インターネットがコミュニケーションを変えたように、ブロックチェーンは世の中のあらゆる「取引」を従来とは全く違ったものに変えると言われています。たとえばビットコインを用いれば、銀行などの仲介業者を経由せずに通貨を個人間で直接、つまりP2P(ピア・ツー・ピア)でやりとりできます。しかしビットコインはあくまで最初のブロックチェーンアプリケーションに過ぎません。ブロックチェーン技術の活用可能性は無限大に広がっているのです。

ブロックチェーンの世界では、すべてのプロセス、すべてのタスク、すべての支払いで、識別、検証、保存、共有が可能なデジタル記録と署名があります。弁護士、ブローカー、銀行家などの仲介業者はもはや必要ではないかもしれません。個人、組織、機械、アルゴリズムが障害なく自由に取引することができるようになります。
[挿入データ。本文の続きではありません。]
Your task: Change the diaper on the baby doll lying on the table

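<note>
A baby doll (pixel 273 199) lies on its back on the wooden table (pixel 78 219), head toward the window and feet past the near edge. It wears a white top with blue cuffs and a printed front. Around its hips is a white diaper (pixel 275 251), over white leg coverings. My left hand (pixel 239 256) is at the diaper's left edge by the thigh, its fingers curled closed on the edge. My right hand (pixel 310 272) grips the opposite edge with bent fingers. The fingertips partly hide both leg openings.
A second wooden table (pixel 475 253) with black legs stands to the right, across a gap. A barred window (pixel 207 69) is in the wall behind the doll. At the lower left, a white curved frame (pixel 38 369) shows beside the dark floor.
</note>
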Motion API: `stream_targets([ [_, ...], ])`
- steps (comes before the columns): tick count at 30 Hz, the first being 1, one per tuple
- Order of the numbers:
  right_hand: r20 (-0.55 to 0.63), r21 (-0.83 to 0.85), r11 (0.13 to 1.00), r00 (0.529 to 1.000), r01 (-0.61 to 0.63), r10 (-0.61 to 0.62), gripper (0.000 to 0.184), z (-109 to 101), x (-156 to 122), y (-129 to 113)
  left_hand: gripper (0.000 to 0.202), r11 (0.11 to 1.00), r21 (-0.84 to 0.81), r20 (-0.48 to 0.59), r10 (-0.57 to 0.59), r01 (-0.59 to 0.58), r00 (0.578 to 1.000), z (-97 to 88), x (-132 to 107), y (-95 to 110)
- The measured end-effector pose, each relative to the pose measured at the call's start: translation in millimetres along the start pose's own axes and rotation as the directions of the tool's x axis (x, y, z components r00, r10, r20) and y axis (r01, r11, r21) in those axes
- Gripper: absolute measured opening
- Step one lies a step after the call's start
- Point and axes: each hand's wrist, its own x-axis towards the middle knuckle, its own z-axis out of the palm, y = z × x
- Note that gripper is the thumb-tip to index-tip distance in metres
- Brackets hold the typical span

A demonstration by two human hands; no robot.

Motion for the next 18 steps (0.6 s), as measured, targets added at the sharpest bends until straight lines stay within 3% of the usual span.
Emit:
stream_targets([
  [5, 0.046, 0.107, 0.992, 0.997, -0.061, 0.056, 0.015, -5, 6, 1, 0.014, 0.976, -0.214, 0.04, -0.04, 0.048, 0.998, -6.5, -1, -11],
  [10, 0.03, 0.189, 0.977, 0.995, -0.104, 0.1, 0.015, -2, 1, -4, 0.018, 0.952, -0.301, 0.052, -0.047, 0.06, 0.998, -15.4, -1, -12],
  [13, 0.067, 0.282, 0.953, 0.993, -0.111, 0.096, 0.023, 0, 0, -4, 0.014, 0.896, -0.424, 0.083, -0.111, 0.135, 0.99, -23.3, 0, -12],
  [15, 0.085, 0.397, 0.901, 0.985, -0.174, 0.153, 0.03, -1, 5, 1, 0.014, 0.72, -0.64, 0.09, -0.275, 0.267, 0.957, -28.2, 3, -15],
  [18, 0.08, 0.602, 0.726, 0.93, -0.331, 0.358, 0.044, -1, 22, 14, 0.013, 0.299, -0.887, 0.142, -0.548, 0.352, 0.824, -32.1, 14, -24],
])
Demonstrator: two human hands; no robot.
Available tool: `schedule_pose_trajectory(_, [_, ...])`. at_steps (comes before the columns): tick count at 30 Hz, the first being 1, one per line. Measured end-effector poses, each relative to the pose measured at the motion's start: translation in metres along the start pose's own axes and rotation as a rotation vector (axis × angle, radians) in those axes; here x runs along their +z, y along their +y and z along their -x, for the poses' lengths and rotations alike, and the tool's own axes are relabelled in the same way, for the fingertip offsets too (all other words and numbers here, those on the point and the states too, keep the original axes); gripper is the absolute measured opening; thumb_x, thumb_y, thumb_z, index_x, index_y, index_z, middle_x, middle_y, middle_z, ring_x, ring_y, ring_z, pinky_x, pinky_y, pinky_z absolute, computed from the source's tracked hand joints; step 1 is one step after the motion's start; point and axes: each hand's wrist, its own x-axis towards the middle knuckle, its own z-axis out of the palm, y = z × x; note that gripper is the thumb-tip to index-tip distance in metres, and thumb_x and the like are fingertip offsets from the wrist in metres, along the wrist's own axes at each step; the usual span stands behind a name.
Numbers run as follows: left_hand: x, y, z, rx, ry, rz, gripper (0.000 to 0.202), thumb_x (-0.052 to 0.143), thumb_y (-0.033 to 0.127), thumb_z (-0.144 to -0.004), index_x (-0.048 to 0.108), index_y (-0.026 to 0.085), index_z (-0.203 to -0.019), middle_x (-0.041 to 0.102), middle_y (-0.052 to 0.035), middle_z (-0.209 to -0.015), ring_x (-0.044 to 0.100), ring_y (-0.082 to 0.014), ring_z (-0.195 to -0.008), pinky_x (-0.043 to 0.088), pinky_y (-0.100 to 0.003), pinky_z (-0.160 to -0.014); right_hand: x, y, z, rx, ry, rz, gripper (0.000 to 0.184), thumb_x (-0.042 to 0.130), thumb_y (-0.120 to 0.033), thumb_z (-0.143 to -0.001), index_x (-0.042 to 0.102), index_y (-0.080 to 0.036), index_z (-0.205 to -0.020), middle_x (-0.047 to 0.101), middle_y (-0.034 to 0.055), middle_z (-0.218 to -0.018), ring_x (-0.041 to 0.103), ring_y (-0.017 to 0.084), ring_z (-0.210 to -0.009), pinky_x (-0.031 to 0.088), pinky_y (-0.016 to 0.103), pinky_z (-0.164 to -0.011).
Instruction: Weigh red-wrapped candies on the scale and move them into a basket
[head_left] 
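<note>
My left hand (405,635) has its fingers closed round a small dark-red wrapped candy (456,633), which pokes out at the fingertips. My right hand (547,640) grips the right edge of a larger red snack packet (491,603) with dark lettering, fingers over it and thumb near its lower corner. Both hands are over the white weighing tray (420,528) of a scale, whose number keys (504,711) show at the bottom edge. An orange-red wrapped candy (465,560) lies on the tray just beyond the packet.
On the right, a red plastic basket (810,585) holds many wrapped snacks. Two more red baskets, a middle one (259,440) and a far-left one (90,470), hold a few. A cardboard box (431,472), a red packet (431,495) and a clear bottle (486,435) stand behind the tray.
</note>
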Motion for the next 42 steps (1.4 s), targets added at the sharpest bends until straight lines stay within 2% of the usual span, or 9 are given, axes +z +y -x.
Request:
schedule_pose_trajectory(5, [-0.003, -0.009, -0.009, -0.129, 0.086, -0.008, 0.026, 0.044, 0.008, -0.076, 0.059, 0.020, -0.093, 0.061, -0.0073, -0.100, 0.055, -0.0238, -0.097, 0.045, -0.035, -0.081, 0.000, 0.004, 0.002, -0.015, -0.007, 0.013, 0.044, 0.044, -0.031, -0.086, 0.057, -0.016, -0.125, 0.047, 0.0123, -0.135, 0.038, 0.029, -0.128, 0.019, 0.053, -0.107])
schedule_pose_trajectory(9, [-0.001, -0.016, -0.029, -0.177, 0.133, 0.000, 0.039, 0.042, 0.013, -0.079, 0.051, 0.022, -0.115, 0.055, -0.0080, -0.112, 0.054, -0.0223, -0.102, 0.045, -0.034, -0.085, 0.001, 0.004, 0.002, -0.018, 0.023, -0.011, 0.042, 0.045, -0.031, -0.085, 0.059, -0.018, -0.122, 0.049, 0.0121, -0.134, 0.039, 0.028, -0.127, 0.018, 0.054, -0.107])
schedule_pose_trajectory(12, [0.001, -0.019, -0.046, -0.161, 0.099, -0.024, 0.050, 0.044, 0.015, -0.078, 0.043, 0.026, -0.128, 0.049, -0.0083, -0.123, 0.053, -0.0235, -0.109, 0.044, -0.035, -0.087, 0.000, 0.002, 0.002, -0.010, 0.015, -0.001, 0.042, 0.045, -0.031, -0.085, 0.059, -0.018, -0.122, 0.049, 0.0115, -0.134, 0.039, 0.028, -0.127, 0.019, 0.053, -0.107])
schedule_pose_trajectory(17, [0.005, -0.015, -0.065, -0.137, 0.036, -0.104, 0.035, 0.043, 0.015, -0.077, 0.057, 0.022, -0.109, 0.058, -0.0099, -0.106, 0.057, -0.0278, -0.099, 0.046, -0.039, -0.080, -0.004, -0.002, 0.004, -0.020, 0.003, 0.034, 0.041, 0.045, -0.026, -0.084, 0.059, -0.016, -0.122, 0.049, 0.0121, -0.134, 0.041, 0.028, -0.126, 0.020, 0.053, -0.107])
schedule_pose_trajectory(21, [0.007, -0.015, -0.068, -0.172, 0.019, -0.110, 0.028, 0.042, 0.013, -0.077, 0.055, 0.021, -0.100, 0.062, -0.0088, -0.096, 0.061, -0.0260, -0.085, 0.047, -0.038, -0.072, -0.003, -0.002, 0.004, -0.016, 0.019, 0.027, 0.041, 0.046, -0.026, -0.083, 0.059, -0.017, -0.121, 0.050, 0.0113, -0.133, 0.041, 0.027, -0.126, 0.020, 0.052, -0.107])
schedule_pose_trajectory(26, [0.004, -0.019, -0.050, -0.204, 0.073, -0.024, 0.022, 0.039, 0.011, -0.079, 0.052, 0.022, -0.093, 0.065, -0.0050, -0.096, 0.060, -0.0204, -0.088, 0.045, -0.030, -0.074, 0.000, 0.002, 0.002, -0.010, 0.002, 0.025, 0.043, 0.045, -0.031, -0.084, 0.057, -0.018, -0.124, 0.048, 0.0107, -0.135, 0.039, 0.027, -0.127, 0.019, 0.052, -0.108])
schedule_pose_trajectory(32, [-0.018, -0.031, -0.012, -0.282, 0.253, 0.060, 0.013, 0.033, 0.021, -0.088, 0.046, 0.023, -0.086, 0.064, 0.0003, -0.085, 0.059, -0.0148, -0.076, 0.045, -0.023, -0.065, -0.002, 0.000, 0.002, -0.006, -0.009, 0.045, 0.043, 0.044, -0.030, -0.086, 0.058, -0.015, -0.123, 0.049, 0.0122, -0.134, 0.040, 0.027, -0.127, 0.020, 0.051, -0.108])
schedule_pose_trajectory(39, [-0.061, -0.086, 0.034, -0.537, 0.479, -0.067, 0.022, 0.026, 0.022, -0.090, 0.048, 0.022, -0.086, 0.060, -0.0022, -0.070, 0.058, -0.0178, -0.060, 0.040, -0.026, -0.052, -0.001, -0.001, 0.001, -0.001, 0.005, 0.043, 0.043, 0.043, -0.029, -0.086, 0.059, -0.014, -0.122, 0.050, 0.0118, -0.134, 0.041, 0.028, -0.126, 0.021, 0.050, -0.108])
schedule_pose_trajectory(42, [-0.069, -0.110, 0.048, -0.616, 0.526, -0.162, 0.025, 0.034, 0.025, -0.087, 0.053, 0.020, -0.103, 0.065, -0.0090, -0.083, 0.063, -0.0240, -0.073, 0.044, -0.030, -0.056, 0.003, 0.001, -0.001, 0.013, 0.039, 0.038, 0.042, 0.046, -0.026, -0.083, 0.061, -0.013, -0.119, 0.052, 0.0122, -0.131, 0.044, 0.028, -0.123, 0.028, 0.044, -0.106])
これこそがブロックチェーンの大きなメリットであり、この特徴ゆえに大きな可能性を秘めていると言えるのです。

 

ブロックチェーンの仕組み

ブロックチェーンにおいては、すべてのトランザクションは参加者の合意(コンセンサス)によって承認される必要があります。約10分間に行われたトランザクションをまとめた「ブロック」と呼ばれるデータが生成されます。すべてのブロックはネットワークを介して同期・複製され、トランザクションデータが分散的に保持されることになります。。

ブロックチェーン技術についてはこちらの記事で詳しく解説しています。

「ビットコインを支える技術『ブロックチェーン』とは?」

このコンセンサス処理とデータ複製のプロセスにおいては、膨大な量の計算リソースとストレージが必要になる可能性があります。ビットコインではブロックサイズの上限の問題から「スケーラビリティ問題」が生じ、取引遅延や手数料高騰といった問題に直面しています。しかしそれでも、ブロックチェーン技術は様々な業界で可能性があるとされています。

たとえば現行の金融取引には実に多くのプロセスを経る必要があります。今日のクレジットカード取引では複数の仲介者を経由する中で16もの段階を経る必要があり、決済処理の完了までに計7日もの時間を要します。一方でブロックチェーンを活用することで、同じような取引処理でも一時間以内で完了さできます。」

 

金融分野以外にも広がるブロックチェーンの活用例

スウェーデン通信機器メーカー大手のエリクソン(Ericsson)は、ブロックチェーンを用いてデータの真正性を検証する「Ericsson Data Centric Security」を開発しました。Forsgren氏は、多くの企業や組織はクラウド経由でデータを共有しているため、正確なデータを確実に処理する必要があると述べています。データは強固なセキュリティ対策によって保護されていますが、それでもハッキングなどに対しては脆弱性が否めません。これに対しエリクソンでは、ブロックチェーンを使ってデータの正確性を担保しています。このとき確認されたデータはブロックチェーン上には保存されないため、高いセキュリティを保つことができると言えるでしょう。

またオープンソースのブロックチェーン「Hyperledger」を開発するLinux Foundationは、企業内でのブロックチェーン活用促進に向けた取り組みを進めています。たとえば企業内におけるデータ管理や企業間取引の管理にHyperledgerを活用することで、これまで複数主体が関わることで効率性が低下していた部分の効率化を図ることができるのです。この場合はセキュリティ上の問題からブロックチェーン上の記録を制限する「プライベートチェーン」を採用しています。このようにブロックチェーンは銀行や貿易、IoTに至るまで、実に幅広い産業を変革する可能性があります。